The match in question was none other than the 1972 World Championship, which became a metaphor of sorts for the Cold War. It was the most widely publicized chess matches of all time, and while I won't give away the ending, its result was culturally significant enough that they're making a movie about it. But Fischer was only 29 at the time of the world championship represented in the film, and he lived until the age of 64. So what happened to Bobby Fischer after the match in Pawn Sacrifice? A lot, actually...and not all of it was pretty.
He Left Chess And Gave Up His Title
Fischer largely stopped publicly playing chess after the 1972 match, and in 1975 he refused to defend his title against Soviet Anatoly Karpov because he vehemently disagreed with the World Chess Federation (FIDE) about the regulations surrounding the match. His title was therefore automatically forfeited to Karpov, and Fischer left the world of competitive chess.

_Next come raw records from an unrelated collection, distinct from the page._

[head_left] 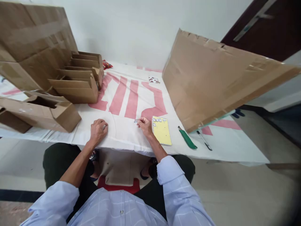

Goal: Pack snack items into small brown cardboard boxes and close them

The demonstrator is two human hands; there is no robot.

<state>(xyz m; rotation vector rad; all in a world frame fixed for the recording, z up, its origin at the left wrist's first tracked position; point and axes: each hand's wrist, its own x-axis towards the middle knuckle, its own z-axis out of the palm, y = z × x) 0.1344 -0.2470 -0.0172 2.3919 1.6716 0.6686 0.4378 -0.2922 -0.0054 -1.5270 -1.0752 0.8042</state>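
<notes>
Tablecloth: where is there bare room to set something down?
Bare: between the left hand and right hand, and behind them, between the cardboard boxes and large cardboard panel, short of the patterned card. Crowded: right of the right hand, with the yellow card, green cutter and pen, and at left, where boxes stand.

Pinched piece (pixel 135 121) too small to identify; dark door (pixel 277 31), leftmost carton (pixel 13 121) cut off
</notes>
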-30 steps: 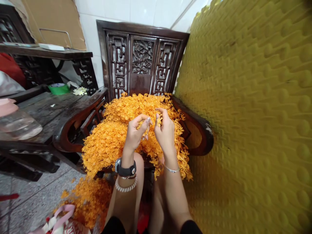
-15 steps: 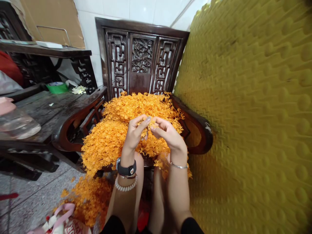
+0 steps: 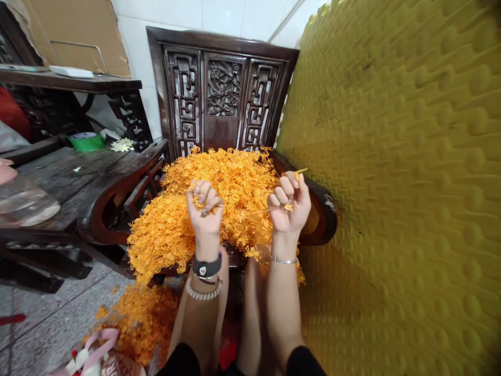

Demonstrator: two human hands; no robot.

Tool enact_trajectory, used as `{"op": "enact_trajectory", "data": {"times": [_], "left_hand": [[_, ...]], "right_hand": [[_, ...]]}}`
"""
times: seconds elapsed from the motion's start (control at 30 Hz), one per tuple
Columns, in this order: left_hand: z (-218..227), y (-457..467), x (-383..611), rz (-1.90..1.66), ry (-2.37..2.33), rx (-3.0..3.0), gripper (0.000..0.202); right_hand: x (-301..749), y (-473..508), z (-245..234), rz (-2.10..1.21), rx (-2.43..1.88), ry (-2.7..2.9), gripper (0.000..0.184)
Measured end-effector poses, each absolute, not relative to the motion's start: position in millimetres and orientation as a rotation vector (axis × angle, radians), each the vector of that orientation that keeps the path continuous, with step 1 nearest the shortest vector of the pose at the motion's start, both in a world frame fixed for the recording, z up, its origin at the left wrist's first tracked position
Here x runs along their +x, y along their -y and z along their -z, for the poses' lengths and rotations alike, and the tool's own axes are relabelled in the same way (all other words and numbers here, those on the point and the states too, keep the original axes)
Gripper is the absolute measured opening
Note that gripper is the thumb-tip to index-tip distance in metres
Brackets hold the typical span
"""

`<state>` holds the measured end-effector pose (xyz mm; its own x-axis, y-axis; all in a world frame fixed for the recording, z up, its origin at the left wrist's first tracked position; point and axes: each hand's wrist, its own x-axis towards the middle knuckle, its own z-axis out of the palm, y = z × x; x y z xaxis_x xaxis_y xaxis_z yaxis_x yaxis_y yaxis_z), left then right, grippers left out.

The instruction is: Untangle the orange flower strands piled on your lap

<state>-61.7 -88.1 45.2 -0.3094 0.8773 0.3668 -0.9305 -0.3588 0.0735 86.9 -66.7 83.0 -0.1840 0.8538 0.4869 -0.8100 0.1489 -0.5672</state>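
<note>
A large heap of orange, lacy plastic-looking flower pieces (image 3: 223,169) covers the seat of a dark carved wooden chair (image 3: 223,134). My left hand (image 3: 206,211) is curled closed, palm side toward me, with bits of the orange flower pieces showing between its fingers, in front of the heap. To its right, my right hand (image 3: 288,206) is also closed. A yellow-orange piece (image 3: 300,172) sticks out between its thumb and forefinger, and more orange shows at the palm. A thin orange strand runs leftward from this hand.
More orange pieces (image 3: 146,318) lie on the speckled floor beside a pink-handled bag (image 3: 104,350). A dark wooden table (image 3: 84,172) at left carries green tape (image 3: 86,141) and a clear container (image 3: 29,201). A yellow-green padded mat (image 3: 395,172) stands along the right.
My hands were together, fingertips meeting over the orange pieces. Now they are apart, the left moved slightly left and the right moved right, both curled into fists. The view has shifted a little.
</note>
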Motion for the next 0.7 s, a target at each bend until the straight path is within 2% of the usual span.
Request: {"op": "enact_trajectory", "data": {"times": [0.23, 0.3, 0.47, 0.7], "left_hand": [[-55, 96, -74, -2.097, -0.269, 0.741, 0.011], [-54, 95, -67, -2.017, -0.316, 0.823, 0.003], [-47, 89, -56, -1.688, -0.538, 1.15, 0.031], [-51, 99, -57, -1.275, -0.773, 1.67, 0.022]], "right_hand": [[81, 73, -90, -1.365, 0.065, 0.799, 0.027], [77, 75, -90, -1.367, 0.056, 0.754, 0.03], [76, 79, -91, -1.406, 0.122, 0.655, 0.034], [81, 82, -95, -1.358, 0.095, 0.575, 0.032]]}}
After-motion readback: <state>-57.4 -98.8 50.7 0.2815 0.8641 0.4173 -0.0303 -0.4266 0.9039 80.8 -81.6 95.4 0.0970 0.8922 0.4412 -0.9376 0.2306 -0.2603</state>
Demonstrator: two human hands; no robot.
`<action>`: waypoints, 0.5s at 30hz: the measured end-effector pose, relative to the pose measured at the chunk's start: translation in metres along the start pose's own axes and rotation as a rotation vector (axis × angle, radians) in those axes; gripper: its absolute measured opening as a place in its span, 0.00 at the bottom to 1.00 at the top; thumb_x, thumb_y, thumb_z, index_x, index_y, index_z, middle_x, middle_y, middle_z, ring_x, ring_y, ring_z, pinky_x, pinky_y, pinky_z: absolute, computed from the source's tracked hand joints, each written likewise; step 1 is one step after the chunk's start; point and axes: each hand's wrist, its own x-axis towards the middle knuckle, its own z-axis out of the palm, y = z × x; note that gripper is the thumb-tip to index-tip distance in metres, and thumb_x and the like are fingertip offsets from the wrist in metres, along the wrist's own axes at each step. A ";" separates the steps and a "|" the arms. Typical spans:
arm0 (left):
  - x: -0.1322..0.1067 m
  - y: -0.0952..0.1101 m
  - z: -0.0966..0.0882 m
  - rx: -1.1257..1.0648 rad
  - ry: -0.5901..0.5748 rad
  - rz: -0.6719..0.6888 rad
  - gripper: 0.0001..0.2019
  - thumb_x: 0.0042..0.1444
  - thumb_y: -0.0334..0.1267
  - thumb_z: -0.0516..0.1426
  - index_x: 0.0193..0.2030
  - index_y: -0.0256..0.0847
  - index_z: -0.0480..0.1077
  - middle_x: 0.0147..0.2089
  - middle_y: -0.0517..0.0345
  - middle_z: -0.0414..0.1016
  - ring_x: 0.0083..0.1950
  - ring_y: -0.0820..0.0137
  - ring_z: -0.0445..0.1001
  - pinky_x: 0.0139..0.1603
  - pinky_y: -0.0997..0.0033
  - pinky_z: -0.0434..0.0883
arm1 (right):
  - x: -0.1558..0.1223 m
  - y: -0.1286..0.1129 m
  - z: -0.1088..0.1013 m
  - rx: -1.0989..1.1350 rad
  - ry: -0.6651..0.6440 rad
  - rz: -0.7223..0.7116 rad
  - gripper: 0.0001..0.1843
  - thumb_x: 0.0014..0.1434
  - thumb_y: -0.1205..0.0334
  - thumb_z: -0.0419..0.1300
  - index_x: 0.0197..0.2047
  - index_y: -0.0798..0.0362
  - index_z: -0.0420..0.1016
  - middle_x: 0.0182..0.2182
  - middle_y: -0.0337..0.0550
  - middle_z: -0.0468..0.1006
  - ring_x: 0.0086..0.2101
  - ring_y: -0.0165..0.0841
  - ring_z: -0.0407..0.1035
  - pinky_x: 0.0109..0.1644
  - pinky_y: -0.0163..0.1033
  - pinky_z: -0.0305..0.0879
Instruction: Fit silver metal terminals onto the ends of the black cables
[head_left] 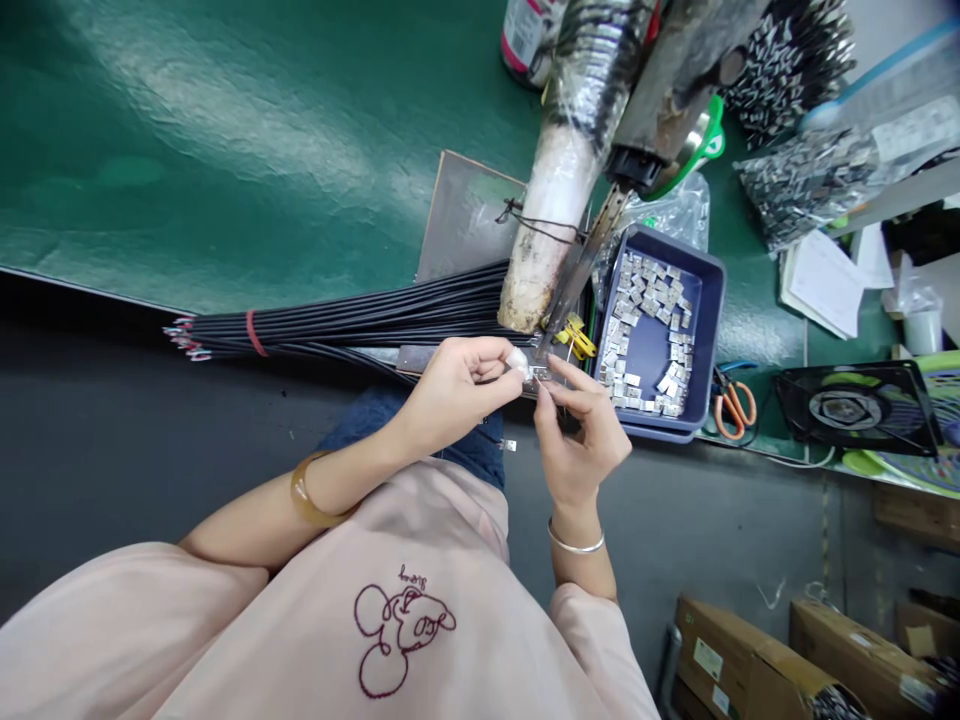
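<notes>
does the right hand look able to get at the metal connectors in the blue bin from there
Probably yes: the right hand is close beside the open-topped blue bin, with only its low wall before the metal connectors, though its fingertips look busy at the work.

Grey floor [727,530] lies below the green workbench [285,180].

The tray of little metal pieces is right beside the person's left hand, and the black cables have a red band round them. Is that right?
Not quite: the tray of little metal pieces is beside the right hand, as the head view shows. The black cables do have a red band.
</notes>
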 end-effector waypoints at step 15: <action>0.002 0.001 0.003 0.001 0.060 -0.006 0.08 0.55 0.33 0.57 0.25 0.37 0.65 0.21 0.69 0.48 0.23 0.79 0.48 0.24 0.76 0.49 | 0.009 -0.006 0.002 -0.014 -0.009 -0.022 0.09 0.57 0.73 0.63 0.36 0.50 0.71 0.47 0.46 0.84 0.41 0.33 0.82 0.44 0.37 0.80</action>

He Played One Last Famous Match... And Then Disappeared
The famed player reappeared in 1992, winning a match in Yugoslavia against Boris Spassky. But Yugoslavia was under UN sanctions at the time, and so Fischer's participation rendered him a fugitive and he never returned to the U.S..
He Made Some Controversial Remarks
In his later life, Fischer made multiple Anti-semitic and Anti-American remarks on the radio, including an incendiary broadcast after the September 11 attacks. This further alienated Fischer from the people of the country he once represented on a worldwide scale.
He Passed Away In 2008
Fischer died on Jan. 17, 2008 in Iceland, where he had been granted citizenship in 2004. His cause of death was ruled to be kidney failure, and news outlets referred to the former champion as a "troubled genius" while lamenting the loss of his sanity which occurred years prior to the loss of his physical life.
Although the story of the latter part of Fischer's life is a sad one, Pawn Sacrifice clearly made a deliberate decision to celebrate the brightest part of his legacy by making the emphasis of the movie the 1972 match. The film shows Bobby Fischer not as a delusional elderly man who has lost touch with reality, but as a immeasurably intelligent young champion whose victory will live on in history for generations to come.